I'd like every record written out again, exactly as it is.

LISTED ENTRIES: Begin

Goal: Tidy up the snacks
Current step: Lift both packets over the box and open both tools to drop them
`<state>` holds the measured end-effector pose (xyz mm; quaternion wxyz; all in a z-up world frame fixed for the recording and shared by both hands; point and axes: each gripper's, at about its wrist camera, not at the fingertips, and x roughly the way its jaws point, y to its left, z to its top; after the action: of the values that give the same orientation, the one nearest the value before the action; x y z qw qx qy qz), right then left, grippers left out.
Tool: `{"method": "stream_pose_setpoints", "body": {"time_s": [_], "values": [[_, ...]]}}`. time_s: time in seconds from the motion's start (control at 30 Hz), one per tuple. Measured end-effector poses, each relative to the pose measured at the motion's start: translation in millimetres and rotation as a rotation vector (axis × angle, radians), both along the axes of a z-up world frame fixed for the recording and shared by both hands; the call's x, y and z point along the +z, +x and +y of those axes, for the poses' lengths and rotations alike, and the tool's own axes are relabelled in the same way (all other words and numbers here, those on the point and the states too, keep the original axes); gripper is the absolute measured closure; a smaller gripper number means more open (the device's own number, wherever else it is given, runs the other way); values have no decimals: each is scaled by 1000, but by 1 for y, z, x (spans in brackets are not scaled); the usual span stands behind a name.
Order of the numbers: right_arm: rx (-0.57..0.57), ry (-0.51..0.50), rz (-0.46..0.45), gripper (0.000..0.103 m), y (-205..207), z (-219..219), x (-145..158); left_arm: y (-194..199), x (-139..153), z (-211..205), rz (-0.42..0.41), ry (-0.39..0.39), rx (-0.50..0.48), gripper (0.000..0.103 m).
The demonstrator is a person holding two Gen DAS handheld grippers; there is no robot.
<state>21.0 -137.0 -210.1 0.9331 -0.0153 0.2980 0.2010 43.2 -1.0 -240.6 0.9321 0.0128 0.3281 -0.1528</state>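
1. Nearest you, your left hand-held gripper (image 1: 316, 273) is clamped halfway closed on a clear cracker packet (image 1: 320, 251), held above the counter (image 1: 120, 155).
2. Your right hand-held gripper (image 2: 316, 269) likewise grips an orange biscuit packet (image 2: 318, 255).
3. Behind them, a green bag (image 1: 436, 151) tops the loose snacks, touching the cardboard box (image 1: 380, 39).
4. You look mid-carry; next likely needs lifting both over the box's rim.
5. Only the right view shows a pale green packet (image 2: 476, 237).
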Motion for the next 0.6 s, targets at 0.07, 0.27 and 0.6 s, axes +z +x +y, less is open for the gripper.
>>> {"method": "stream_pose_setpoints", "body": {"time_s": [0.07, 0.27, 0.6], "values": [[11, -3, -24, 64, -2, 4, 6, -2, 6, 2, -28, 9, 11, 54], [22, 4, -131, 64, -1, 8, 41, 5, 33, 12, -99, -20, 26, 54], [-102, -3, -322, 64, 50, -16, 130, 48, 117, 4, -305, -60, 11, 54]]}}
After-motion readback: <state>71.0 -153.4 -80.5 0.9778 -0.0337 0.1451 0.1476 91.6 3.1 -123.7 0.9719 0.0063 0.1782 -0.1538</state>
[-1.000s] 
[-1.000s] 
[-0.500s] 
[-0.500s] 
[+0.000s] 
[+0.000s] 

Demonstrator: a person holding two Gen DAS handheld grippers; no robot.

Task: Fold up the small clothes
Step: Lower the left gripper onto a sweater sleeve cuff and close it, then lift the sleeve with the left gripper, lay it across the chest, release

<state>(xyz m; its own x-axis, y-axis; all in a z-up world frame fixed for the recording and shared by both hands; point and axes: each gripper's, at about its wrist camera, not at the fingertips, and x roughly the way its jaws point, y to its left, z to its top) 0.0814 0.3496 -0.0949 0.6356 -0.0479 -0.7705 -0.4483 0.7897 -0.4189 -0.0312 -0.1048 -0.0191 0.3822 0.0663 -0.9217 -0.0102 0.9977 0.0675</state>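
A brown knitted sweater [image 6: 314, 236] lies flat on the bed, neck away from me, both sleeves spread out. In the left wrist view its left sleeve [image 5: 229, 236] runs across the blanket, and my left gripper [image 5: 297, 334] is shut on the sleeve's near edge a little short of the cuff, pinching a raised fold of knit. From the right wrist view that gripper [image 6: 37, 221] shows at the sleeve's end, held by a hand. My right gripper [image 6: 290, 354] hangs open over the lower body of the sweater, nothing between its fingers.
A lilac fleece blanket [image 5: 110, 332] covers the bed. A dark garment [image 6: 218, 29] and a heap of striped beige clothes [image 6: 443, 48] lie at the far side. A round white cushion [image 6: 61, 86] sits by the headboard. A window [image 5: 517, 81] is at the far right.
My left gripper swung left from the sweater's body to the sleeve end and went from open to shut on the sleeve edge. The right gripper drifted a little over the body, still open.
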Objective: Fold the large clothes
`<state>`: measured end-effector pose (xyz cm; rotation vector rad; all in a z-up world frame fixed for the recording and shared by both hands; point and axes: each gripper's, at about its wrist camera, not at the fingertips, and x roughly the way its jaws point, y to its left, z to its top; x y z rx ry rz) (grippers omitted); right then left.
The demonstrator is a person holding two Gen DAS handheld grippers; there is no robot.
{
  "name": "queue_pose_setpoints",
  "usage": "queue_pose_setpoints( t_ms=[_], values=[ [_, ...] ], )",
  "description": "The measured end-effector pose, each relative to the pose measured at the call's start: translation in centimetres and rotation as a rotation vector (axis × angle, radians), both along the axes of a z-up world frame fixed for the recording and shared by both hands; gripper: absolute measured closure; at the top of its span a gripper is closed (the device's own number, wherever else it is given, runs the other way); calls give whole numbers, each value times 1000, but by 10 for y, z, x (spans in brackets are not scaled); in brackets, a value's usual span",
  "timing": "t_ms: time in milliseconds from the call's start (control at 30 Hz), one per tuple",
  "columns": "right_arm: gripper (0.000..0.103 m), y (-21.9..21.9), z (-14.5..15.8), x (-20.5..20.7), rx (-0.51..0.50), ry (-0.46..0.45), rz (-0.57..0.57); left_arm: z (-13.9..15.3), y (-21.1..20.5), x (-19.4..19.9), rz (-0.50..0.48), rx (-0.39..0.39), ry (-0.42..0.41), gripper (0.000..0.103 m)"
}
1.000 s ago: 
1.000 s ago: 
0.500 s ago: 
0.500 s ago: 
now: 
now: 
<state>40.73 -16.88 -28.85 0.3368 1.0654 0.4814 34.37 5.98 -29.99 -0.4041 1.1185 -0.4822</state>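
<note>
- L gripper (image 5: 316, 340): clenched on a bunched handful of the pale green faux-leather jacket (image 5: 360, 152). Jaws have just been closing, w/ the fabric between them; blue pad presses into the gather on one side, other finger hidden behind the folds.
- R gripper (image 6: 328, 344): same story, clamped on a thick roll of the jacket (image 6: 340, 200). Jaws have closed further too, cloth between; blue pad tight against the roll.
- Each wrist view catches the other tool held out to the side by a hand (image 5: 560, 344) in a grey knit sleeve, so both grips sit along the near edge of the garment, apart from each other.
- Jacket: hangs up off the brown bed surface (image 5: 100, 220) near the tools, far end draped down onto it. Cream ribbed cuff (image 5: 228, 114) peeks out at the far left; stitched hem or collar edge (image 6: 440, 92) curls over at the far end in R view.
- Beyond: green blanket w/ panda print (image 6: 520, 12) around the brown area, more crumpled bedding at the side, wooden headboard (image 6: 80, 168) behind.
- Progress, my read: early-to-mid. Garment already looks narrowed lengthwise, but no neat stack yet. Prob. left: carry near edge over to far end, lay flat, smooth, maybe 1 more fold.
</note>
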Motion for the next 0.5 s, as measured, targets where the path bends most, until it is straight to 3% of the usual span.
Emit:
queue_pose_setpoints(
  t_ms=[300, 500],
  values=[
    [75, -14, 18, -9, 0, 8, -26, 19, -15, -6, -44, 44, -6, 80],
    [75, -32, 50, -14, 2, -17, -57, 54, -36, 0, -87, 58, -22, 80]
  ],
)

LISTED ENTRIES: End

RESPONSE AREA:
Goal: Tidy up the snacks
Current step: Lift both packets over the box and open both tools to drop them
`<state>` holds the measured end-effector pose (xyz mm; quaternion wxyz; all in a z-up world frame fixed for the recording and shared by both hands; point and axes: each gripper's, at about its wrist camera, not at the fingertips, and x roughly the way its jaws point, y to its left, z to its top; after the action: of the values that give the same orientation, the one nearest the value before the action; x y z qw qx qy qz), right then left, grippers left out.
Tool: `{"method": "stream_pose_setpoints", "body": {"time_s": [_], "values": [[_, ...]]}}`. time_s: time in seconds from the motion's start (control at 30 Hz), one per tuple. Measured end-effector poses, each relative to the pose measured at the motion's start: translation in millimetres and rotation as a rotation vector (axis × angle, radians), both along the axes of a z-up world frame fixed for the recording and shared by both hands; the call's x, y and z point along the +z, +x and +y of those axes, for the poses' lengths and rotations alike, and the tool's own axes are relabelled in the same way (all other words and numbers here, those on the point and the states too, keep the original axes); gripper is the absolute measured closure; a smaller gripper number means more open (the device's own number, wherever else it is given, runs the other way); values have no decimals: each is scaled by 1000, but by 1 for y, z, x (spans in brackets are not scaled); the usual span stands behind a name.
Order of the numbers: right_arm: rx (-0.57..0.57), ry (-0.51..0.50), rz (-0.46..0.45), gripper (0.000..0.103 m), y (-205..207), z (-219..219), x (-145..158); left_arm: y (-194..199), x (-139..153), z (-211..205), rz (-0.42..0.41), ry (-0.39..0.39), rx (-0.50..0.48), gripper (0.000..0.103 m).
The demonstrator is a person holding two Gen DAS handheld grippers; there is no robot.
<state>21.0 -137.0 -210.1 0.9331 -0.0153 0.2980 0.2010 43.2 -1.0 -240.6 0.9321 0.0128 0.3281 -0.1528</state>
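1. Nearest you, your left hand-held gripper (image 1: 316, 273) is clamped halfway closed on a clear cracker packet (image 1: 320, 251), held above the counter (image 1: 120, 155).
2. Your right hand-held gripper (image 2: 316, 269) likewise grips an orange biscuit packet (image 2: 318, 255).
3. Behind them, a green bag (image 1: 436, 151) tops the loose snacks, touching the cardboard box (image 1: 380, 39).
4. You look mid-carry; next likely needs lifting both over the box's rim.
5. Only the right view shows a pale green packet (image 2: 476, 237).
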Motion for the next 0.6 s, targets at 0.07, 0.27 and 0.6 s, axes +z +x +y, less is open for the gripper.
>>> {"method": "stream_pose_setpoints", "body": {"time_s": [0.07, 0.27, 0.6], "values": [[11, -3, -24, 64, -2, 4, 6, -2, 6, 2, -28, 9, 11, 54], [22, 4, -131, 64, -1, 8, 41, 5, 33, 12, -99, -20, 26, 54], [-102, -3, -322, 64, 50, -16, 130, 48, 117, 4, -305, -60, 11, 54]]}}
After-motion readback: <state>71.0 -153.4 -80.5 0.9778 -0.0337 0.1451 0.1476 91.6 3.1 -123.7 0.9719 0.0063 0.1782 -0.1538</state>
[-1.000s] 
[-1.000s] 
[-0.500s] 
[-0.500s] 
[+0.000s] 
[+0.000s] 

Demonstrator: a person holding two Gen DAS handheld grippers; no robot.

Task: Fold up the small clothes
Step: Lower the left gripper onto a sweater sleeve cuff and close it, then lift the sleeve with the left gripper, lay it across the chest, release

<state>(xyz m; its own x-axis, y-axis; all in a z-up world frame fixed for the recording and shared by both hands; point and axes: each gripper's, at about its wrist camera, not at the fingertips, and x roughly the way its jaws point, y to its left, z to its top) 0.0814 0.3496 -0.0949 0.6356 -0.0479 -0.7705 -0.4483 0.7897 -0.4189 -0.0312 -0.1048 -0.0191 0.3822 0.0663 -0.9217 -0.0102 0.9977 0.0675</state>
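A brown knitted sweater [image 6: 314, 236] lies flat on the bed, neck away from me, both sleeves spread out. In the left wrist view its left sleeve [image 5: 229, 236] runs across the blanket, and my left gripper [image 5: 297, 334] is shut on the sleeve's near edge a little short of the cuff, pinching a raised fold of knit. From the right wrist view that gripper [image 6: 37, 221] shows at the sleeve's end, held by a hand. My right gripper [image 6: 290, 354] hangs open over the lower body of the sweater, nothing between its fingers.
A lilac fleece blanket [image 5: 110, 332] covers the bed. A dark garment [image 6: 218, 29] and a heap of striped beige clothes [image 6: 443, 48] lie at the far side. A round white cushion [image 6: 61, 86] sits by the headboard. A window [image 5: 517, 81] is at the far right.
My left gripper swung left from the sweater's body to the sleeve end and went from open to shut on the sleeve edge. The right gripper drifted a little over the body, still open.
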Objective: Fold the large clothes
`<state>`: measured end-effector pose (xyz cm; rotation vector rad; all in a z-up world frame fixed for the recording and shared by both hands; point and axes: each gripper's, at about its wrist camera, not at the fingertips, and x roughly the way its jaws point, y to its left, z to its top; x y z rx ry rz) (grippers omitted); right then left.
The demonstrator is a person holding two Gen DAS handheld grippers; there is no robot.
{
  "name": "queue_pose_setpoints",
  "usage": "queue_pose_setpoints( t_ms=[_], values=[ [_, ...] ], )",
  "description": "The measured end-effector pose, each relative to the pose measured at the call's start: translation in centimetres and rotation as a rotation vector (axis × angle, radians), both along the axes of a z-up world frame fixed for the recording and shared by both hands; gripper: absolute measured closure; at the top of its span a gripper is closed (the device's own number, wherever else it is given, runs the other way); calls give whole numbers, each value times 1000, but by 10 for y, z, x (spans in brackets are not scaled); in brackets, a value's usual span",
  "timing": "t_ms: time in milliseconds from the call's start (control at 30 Hz), one per tuple",
  "columns": "right_arm: gripper (0.000..0.103 m), y (-21.9..21.9), z (-14.5..15.8), x (-20.5..20.7), rx (-0.51..0.50), ry (-0.46..0.45), rz (-0.57..0.57); left_arm: z (-13.9..15.3), y (-21.1..20.5), x (-19.4..19.9), rz (-0.50..0.48), rx (-0.39..0.39), ry (-0.42..0.41), gripper (0.000..0.103 m)"
}
1.000 s ago: 
1.000 s ago: 
0.500 s ago: 
0.500 s ago: 
now: 
now: 
<state>40.73 -16.88 -28.85 0.3368 1.0654 0.4814 34.37 5.98 -29.99 -0.4041 1.1185 -0.4822</state>
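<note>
- L gripper (image 5: 316, 340): clenched on a bunched handful of the pale green faux-leather jacket (image 5: 360, 152). Jaws have just been closing, w/ the fabric between them; blue pad presses into the gather on one side, other finger hidden behind the folds.
- R gripper (image 6: 328, 344): same story, clamped on a thick roll of the jacket (image 6: 340, 200). Jaws have closed further too, cloth between; blue pad tight against the roll.
- Each wrist view catches the other tool held out to the side by a hand (image 5: 560, 344) in a grey knit sleeve, so both grips sit along the near edge of the garment, apart from each other.
- Jacket: hangs up off the brown bed surface (image 5: 100, 220) near the tools, far end draped down onto it. Cream ribbed cuff (image 5: 228, 114) peeks out at the far left; stitched hem or collar edge (image 6: 440, 92) curls over at the far end in R view.
- Beyond: green blanket w/ panda print (image 6: 520, 12) around the brown area, more crumpled bedding at the side, wooden headboard (image 6: 80, 168) behind.
- Progress, my read: early-to-mid. Garment already looks narrowed lengthwise, but no neat stack yet. Prob. left: carry near edge over to far end, lay flat, smooth, maybe 1 more fold.
</note>
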Motion for the next 0.5 s, as measured, targets where the path bends most, until it is straight to 3% of the usual span.
Emit:
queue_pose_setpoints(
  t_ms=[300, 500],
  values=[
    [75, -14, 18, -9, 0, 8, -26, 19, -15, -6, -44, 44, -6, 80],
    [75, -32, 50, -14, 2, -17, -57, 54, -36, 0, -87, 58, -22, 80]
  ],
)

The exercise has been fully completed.